• **WORK INSTRUCTION**: Show every line in the records below that contains the word "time".

• **Dataset records**:

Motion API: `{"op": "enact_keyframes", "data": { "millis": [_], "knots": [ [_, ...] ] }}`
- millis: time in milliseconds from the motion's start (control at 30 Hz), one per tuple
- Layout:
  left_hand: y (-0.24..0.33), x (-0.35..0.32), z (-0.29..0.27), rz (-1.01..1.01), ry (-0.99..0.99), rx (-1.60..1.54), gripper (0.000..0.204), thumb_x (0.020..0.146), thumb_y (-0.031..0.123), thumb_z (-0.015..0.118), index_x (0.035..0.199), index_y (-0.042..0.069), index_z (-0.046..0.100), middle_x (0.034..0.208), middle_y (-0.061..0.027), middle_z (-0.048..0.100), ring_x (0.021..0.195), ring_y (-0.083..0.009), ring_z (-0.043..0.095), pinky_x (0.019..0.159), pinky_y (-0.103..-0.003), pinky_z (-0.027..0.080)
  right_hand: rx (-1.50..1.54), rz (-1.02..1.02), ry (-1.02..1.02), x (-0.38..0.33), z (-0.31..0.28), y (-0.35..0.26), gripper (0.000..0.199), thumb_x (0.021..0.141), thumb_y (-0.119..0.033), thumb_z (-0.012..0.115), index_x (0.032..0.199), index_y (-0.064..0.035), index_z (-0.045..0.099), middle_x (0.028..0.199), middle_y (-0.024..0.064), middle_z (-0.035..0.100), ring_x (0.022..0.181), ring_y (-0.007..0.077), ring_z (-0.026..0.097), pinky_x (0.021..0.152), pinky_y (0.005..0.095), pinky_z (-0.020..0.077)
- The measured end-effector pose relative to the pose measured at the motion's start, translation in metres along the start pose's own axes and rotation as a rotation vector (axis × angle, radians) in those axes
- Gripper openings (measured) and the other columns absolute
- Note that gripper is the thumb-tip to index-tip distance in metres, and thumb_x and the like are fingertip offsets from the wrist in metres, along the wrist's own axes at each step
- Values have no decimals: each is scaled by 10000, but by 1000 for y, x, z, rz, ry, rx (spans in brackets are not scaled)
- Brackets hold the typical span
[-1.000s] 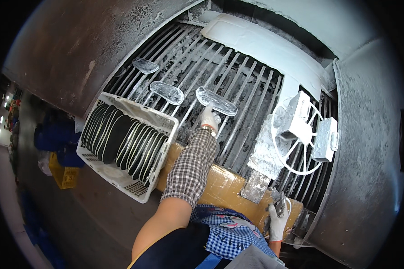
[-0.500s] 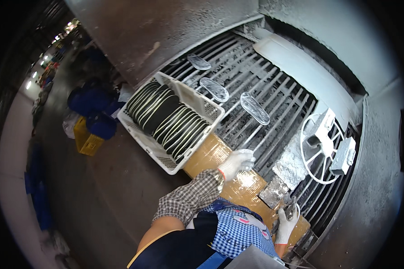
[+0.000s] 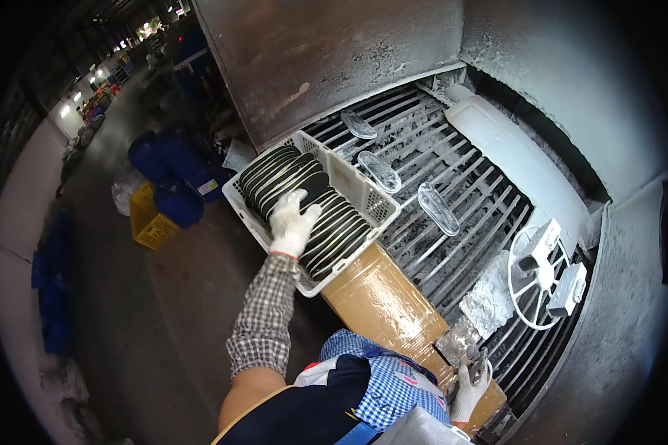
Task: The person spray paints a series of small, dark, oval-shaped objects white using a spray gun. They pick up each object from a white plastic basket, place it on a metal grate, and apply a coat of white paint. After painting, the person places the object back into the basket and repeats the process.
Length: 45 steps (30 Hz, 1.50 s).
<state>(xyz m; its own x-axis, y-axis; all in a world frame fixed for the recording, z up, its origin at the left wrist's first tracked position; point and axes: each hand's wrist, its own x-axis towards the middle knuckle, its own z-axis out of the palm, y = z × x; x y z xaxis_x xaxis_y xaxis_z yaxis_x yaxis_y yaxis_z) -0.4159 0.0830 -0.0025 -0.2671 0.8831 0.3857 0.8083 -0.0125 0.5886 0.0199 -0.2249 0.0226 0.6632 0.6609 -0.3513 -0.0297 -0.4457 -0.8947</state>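
Observation:
My left hand (image 3: pixel 293 225), in a white glove, lies over the white plastic crate (image 3: pixel 362 191) with thumb and fingers apart. Its fingertips are at a row of dark, flat oval pieces with pale rims (image 3: pixel 338 236), packed on edge; whether they touch one is unclear. At the lower right, my gloved right hand (image 3: pixel 469 391) is closed round a grey-smeared metal tool that looks like a spray gun (image 3: pixel 479 365). Beyond the crate, silver-coated oval pieces (image 3: pixel 438 209) lie apart on a rack of metal bars (image 3: pixel 490 194).
A brown taped surface (image 3: pixel 384 293) runs between my body and the rack. Right of it stands a white spoked wheel with two blocks (image 3: pixel 545 277). Metal walls (image 3: pixel 334 55) enclose the rack. Blue drums (image 3: pixel 177 204) and a yellow crate (image 3: pixel 148 219) stand on the floor at left.
My left hand has moved left from beside the bars to the dark oval pieces in the crate. The right hand still holds the tool near the same spot. The view has shifted.

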Motion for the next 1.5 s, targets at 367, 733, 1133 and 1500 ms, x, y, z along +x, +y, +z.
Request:
{"op": "enact_keyframes", "data": {
  "millis": [367, 733, 1133, 1500],
  "knots": [
    [-62, 92, -8, -128, -450, 613, 1277, 710, 674, 842, 1659, 26, 285, 1708, -256, 284, 1597, -465, 197, 1296, -624, 128, -75, -128, 45, -10, 32, -18, 438, 960, -56, 685, 1385, -17, 584, 1034, 41, 637, 766, 107, 583, 666, 275, 494],
    [-99, 77, 27, -79, -383, 584, 1202, 795, 697, 740, 1660, 4, 273, 1741, -231, 239, 1606, -449, 179, 1295, -615, 116, -94, 40, 52, -33, 79, -56, 351, 952, -85, 688, 1288, -66, 586, 826, 30, 624, 535, 95, 504, 432, 249, 383],
    [-80, 82, 14, 18, -275, 542, 918, 691, 609, 834, 1346, 40, 536, 1308, -118, 528, 1262, -329, 496, 1053, -519, 405, -133, 37, 15, -31, 102, -51, 389, 955, -103, 684, 1329, -81, 579, 828, 41, 664, 498, 96, 512, 413, 250, 401],
    [-47, 112, -8, -98, -759, 589, 1298, 683, 665, 849, 1703, 153, 231, 1445, -223, 533, 1317, -374, 535, 1103, -509, 393, -133, 55, 8, -32, 120, -62, 354, 969, -99, 712, 1309, -69, 619, 855, 34, 677, 545, 86, 548, 419, 242, 400]
  ]
}}
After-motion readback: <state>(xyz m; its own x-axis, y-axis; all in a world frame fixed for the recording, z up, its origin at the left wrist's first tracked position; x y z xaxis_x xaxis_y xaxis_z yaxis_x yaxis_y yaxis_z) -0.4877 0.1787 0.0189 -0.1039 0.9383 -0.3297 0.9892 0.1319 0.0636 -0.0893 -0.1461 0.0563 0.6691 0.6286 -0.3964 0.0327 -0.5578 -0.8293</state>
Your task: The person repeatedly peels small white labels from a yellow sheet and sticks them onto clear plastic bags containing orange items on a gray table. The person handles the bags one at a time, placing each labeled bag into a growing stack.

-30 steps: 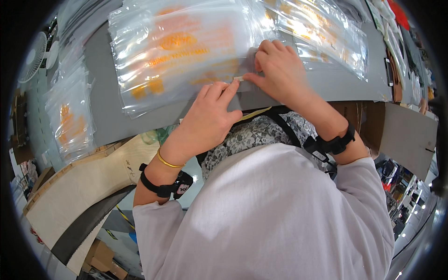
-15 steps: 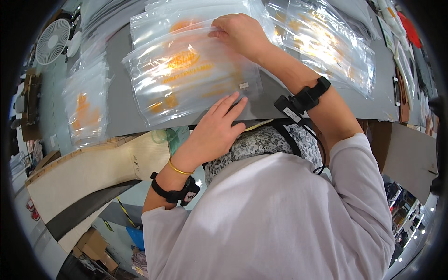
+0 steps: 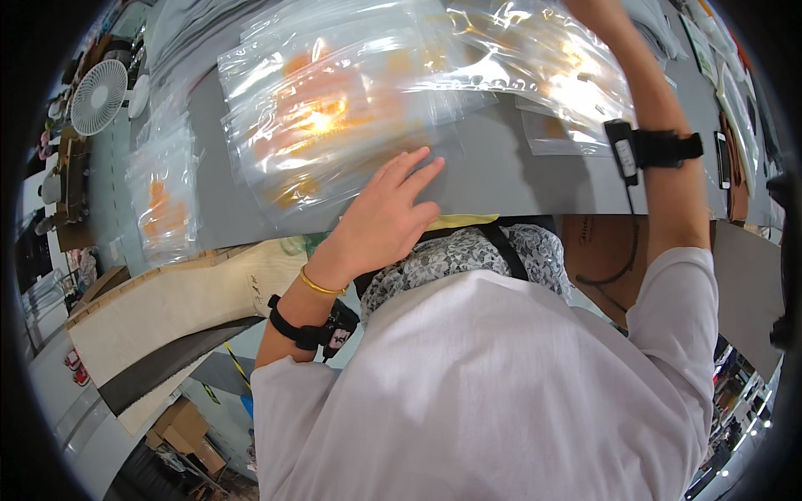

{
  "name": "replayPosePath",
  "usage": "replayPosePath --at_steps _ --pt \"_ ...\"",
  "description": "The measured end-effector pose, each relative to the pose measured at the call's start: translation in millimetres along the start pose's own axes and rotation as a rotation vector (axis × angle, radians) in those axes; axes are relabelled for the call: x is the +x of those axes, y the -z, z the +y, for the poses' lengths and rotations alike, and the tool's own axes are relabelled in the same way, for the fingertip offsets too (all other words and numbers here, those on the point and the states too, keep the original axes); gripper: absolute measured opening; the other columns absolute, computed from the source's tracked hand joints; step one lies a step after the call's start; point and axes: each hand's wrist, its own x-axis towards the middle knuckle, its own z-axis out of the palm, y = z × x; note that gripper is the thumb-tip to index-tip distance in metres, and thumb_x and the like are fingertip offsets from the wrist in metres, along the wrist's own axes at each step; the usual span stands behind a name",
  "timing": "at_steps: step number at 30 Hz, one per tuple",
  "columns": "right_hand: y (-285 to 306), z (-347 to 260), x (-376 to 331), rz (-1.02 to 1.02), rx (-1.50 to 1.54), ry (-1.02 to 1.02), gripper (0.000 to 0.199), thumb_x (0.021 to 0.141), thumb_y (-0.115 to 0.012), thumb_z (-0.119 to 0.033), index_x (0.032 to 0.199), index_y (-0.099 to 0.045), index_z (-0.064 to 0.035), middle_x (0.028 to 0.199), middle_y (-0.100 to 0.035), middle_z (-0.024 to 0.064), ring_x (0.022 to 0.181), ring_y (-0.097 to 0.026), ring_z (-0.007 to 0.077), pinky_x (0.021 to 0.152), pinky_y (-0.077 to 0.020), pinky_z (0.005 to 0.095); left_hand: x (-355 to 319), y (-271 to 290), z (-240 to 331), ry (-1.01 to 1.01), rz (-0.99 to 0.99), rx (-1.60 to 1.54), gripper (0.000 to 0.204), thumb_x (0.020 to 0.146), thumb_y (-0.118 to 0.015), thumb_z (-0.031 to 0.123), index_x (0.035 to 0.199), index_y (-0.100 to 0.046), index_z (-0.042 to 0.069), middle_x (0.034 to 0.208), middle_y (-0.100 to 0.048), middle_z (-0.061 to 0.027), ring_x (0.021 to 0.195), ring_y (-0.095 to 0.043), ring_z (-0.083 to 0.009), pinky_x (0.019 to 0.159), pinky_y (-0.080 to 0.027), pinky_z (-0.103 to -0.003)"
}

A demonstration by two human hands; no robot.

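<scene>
Two hands of ours are at work: the grip of our left hand [image 3: 386,213] is spread, palm down, its fingertips at the lower right corner of the main stack of clear plastic bags [image 3: 334,142] with orange print, lying ahead of us on the grey table [image 3: 493,171]. Our right hand [image 3: 595,10] is cut off by the upper edge, so we cannot tell its grip; it is beside the glossy right-hand bags [image 3: 576,71]. Further out, we see other printed bags [image 3: 160,209] by the table's left edge, grey cloth [image 3: 188,42] beyond them and a white fan [image 3: 98,98] at far left.
</scene>
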Motion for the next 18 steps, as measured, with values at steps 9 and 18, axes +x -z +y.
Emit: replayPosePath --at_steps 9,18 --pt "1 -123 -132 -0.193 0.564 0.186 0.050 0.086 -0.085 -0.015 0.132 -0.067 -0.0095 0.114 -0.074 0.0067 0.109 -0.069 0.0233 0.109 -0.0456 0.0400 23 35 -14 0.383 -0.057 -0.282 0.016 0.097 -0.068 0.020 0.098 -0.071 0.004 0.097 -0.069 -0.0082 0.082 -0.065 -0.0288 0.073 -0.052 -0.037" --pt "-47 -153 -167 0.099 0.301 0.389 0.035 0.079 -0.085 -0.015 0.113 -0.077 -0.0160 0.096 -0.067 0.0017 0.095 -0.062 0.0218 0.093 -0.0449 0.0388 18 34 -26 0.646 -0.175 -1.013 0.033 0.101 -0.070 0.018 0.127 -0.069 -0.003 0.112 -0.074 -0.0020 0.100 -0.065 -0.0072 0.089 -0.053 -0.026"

• **ANSWER TO THE EXERCISE**:
- millis: time in milliseconds from the motion's start (control at 30 Hz), one per tuple
Your task: The person repeatedly peels small white labels from a yellow sheet and sticks them onto clear plastic bags containing orange items on a gray table. The person handles the bags one at a time, placing each labeled bag into a growing stack.

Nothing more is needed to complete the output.